Find the lines of the data below that include "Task". Report their number only.

[Records from a data collection]

◆ ◆ ◆ ◆ ◆ ◆ ◆

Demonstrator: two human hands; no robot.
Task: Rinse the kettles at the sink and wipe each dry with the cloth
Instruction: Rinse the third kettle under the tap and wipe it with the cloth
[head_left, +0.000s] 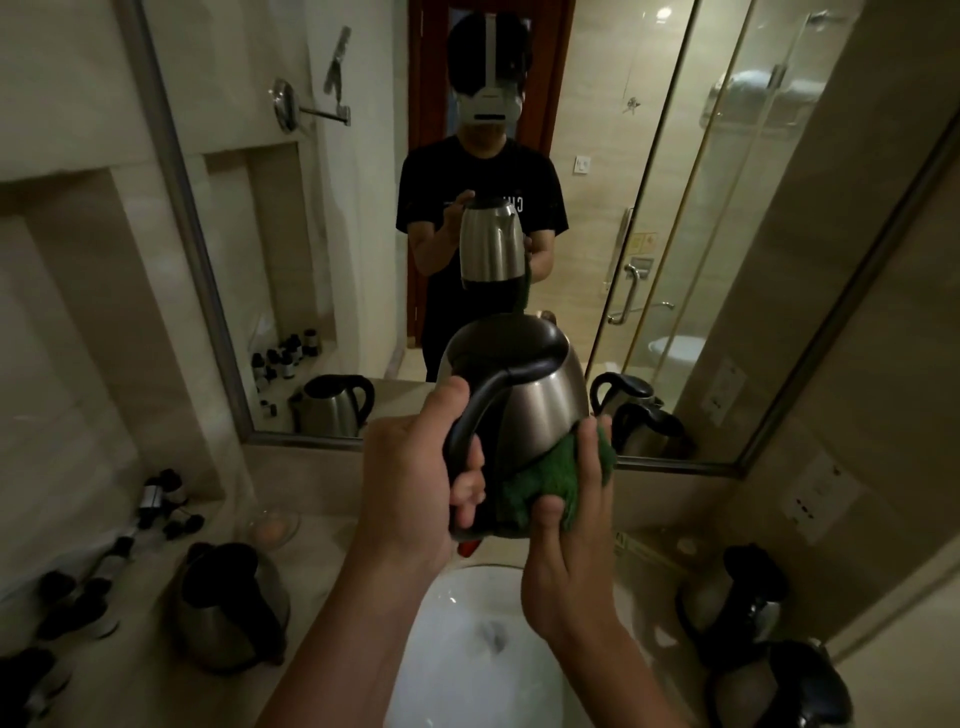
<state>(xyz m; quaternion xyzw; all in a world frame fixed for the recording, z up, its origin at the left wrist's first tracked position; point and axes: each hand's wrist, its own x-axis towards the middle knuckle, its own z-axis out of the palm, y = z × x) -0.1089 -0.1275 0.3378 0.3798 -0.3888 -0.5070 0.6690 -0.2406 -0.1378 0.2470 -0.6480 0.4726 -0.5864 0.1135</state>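
Beige counter (156, 691), kettles (228, 608), perhaps toiletry bottles (78, 603)

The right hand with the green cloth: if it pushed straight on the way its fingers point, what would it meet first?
The right hand already presses the green cloth against the held kettle, so the kettle's steel wall stops it at once. Beyond that stands the mirror, though depth is unclear.
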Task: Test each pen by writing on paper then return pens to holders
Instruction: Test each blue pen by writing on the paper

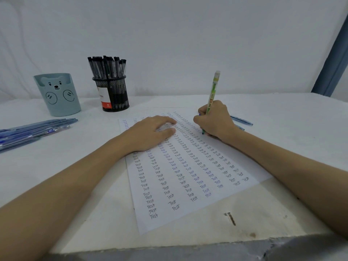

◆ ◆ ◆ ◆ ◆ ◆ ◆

> [Answer to the problem]: 2